For the year’s first two lessons, Chauncey will kick off writing for the school’s Web-based newspaper. “Students will draft their news stories in lesson three or four,” she says. “I’ll review and edit them and select those I’ll incorporate into our newspaper. Obviously there are so many possibilities!”
Chauncey is right. Teachers and librarians nationwide have begun to explore the role of wikis (pronounced wee–kees or wih–kees) in classroom settings—and the possibilities do appear endless. At Olde Columbine High School in Longmont, CO, Bud Hunt began an experiment last spring using a wiki to teach writing. “The quality of writing across the board was better than any of the work they had done previously,” he says. “I think it was because the students had an authentic audience. They knew others were looking.” And at Cranbrook School in Bloomfield Hills, MI, music teacher Alex Ruthman has encouraged kids to share their solutions to composition problems on a wiki. “A lot of teachers want to have all the control, and I didn’t want that,” he says. “I wanted students to be empowered.”
Wikis have also been used to help students gain insights into world events.
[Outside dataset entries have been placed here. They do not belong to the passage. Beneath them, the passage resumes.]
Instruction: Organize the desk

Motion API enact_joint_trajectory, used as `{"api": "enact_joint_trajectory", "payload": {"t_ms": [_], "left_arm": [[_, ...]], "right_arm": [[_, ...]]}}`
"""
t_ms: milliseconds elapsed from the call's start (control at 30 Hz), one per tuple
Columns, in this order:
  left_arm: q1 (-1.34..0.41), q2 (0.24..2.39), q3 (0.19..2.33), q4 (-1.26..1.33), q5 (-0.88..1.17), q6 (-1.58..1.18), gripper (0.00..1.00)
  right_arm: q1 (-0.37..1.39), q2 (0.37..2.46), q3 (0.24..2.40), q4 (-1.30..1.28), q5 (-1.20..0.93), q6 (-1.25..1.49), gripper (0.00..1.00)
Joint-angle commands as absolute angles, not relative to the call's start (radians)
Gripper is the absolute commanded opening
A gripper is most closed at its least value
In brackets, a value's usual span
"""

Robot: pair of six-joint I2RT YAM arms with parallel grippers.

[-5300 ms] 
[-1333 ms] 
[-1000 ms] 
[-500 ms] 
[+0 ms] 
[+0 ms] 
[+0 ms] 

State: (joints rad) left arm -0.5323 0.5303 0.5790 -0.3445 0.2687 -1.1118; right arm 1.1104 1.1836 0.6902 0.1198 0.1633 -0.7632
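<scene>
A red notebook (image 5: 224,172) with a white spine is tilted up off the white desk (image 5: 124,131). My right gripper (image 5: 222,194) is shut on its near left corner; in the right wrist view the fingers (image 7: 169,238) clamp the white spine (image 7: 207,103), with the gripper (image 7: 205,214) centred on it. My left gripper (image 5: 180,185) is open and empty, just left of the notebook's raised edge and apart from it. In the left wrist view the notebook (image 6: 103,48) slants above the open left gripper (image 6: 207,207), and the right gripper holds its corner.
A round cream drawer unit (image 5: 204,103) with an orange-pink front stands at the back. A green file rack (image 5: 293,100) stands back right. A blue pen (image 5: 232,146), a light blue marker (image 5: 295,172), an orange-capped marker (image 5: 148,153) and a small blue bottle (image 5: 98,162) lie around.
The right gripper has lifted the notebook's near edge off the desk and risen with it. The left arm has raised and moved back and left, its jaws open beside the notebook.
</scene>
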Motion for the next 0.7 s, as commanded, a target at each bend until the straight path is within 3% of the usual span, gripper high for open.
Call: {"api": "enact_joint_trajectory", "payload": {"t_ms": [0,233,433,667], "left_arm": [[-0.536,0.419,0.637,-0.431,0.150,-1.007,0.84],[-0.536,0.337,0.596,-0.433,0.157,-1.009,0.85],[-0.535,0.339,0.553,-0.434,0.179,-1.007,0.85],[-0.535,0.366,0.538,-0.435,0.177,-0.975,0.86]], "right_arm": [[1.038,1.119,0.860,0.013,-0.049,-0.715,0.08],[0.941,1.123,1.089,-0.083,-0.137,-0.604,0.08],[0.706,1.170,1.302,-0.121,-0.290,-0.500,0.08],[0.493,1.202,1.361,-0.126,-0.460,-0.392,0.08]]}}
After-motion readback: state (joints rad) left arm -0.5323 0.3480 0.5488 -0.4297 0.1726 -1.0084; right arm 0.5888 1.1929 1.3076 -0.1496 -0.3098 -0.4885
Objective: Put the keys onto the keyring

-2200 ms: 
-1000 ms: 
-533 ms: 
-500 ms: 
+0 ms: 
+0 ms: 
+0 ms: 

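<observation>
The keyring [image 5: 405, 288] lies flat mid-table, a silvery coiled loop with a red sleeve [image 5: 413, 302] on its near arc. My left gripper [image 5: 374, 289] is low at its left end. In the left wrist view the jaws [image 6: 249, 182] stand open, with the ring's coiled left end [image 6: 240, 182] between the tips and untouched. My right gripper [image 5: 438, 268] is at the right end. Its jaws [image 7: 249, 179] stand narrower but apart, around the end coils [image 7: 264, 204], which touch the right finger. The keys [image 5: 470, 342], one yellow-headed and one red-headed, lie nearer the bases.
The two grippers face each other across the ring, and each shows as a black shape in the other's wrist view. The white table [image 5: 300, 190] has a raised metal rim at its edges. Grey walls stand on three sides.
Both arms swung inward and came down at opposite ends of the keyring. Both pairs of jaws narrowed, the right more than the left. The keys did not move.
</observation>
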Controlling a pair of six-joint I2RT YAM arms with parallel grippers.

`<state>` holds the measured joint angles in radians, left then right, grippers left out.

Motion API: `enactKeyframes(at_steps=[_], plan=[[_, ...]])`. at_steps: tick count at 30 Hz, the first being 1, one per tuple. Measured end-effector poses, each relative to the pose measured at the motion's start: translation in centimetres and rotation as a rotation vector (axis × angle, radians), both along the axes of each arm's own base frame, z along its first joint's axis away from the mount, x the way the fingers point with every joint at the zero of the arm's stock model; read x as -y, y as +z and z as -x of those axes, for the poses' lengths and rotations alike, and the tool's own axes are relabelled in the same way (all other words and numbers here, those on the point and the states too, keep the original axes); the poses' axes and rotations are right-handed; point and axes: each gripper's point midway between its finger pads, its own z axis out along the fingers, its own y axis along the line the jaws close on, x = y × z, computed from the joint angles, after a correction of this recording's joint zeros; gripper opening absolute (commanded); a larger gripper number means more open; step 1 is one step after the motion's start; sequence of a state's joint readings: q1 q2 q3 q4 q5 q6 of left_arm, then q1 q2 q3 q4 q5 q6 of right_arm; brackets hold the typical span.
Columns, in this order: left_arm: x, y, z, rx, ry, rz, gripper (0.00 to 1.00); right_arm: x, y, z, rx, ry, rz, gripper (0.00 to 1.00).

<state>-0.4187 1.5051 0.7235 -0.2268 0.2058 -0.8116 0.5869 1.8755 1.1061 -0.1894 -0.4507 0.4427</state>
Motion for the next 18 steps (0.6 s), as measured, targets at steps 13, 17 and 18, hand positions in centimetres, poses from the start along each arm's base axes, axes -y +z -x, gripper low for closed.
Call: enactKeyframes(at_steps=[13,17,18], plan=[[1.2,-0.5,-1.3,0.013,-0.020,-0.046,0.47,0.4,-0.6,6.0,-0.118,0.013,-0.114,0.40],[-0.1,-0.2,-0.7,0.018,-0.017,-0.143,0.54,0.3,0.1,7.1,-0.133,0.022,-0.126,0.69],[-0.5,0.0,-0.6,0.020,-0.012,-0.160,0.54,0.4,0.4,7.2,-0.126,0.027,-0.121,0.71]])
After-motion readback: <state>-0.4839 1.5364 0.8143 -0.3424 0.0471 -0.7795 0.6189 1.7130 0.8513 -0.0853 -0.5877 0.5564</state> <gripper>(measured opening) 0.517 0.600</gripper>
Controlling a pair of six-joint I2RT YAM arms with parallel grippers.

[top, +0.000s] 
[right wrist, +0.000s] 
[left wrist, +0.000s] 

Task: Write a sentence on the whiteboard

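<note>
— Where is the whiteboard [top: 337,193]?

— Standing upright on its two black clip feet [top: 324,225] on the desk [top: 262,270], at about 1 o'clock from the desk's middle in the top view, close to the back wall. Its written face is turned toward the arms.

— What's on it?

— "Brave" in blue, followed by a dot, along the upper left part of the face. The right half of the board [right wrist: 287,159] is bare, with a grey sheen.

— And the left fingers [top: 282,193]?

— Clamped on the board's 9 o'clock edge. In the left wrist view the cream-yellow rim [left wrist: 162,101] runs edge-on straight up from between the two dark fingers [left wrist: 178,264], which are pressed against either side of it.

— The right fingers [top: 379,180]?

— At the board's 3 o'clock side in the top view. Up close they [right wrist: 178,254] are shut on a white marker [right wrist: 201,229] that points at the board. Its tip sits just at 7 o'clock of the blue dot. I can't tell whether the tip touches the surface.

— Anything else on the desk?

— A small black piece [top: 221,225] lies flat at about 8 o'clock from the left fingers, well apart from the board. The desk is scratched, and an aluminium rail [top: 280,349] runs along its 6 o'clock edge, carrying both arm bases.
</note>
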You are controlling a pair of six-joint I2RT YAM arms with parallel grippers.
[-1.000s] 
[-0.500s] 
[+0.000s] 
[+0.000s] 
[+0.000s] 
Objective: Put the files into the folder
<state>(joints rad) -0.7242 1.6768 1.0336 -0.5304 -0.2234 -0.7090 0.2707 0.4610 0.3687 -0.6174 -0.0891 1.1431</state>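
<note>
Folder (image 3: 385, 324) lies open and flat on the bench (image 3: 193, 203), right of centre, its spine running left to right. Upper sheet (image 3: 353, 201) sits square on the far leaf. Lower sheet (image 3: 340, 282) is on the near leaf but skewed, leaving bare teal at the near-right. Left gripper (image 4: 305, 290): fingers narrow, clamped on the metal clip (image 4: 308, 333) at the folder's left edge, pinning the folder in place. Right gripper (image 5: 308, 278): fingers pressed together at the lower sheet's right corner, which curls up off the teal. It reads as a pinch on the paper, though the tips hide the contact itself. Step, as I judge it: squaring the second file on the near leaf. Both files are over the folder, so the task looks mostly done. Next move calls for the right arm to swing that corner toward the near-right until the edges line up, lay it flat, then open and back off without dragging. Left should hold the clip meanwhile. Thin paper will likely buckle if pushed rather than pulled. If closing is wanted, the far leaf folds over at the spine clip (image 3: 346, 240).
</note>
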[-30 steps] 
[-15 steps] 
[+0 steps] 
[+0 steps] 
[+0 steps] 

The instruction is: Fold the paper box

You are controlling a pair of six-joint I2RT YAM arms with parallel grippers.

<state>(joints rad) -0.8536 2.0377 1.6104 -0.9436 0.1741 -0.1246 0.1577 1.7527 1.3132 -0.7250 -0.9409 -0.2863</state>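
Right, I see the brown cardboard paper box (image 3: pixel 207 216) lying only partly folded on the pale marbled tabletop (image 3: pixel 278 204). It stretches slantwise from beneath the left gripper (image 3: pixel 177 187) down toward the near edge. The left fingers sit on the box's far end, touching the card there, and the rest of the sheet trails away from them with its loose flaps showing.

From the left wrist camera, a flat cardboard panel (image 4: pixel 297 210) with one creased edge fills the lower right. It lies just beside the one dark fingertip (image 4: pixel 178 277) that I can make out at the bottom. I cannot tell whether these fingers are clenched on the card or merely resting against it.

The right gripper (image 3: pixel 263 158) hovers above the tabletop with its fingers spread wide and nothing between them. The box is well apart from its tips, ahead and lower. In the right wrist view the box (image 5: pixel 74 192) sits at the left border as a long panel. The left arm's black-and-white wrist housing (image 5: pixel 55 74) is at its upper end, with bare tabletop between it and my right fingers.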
At West Hills High School in Santee, CA, teams of students in Dan McDowell’s world history courses spent two weeks last June piecing together the history of the Holocaust. “The wiki’s features of easy collaboration and easy Web publishing made the project possible,” McDowell says. “Overall it worked great. The students took information and built their understanding of [the topic] themselves.”
Wikis hold so much promise that motivated K–12 teachers and librarians throughout Virginia will soon be wiki literate, thanks to a program designed to bring them up to speed on technology-enhanced learning as defined by the National Educational Technology Standards. Led by education professor Richard Ingram of James Madison University in Harrisonburg, the program is being largely supported by a sizable four-year Partners in Learning grant from Microsoft. Participants will join a wiki-based virtual community, where they will meet to share their best practices. “The challenge for us,” Ingram says, “was how do we have people interact when they’re five hours away? When I ran across the wiki, I was excited. It fit the bill.”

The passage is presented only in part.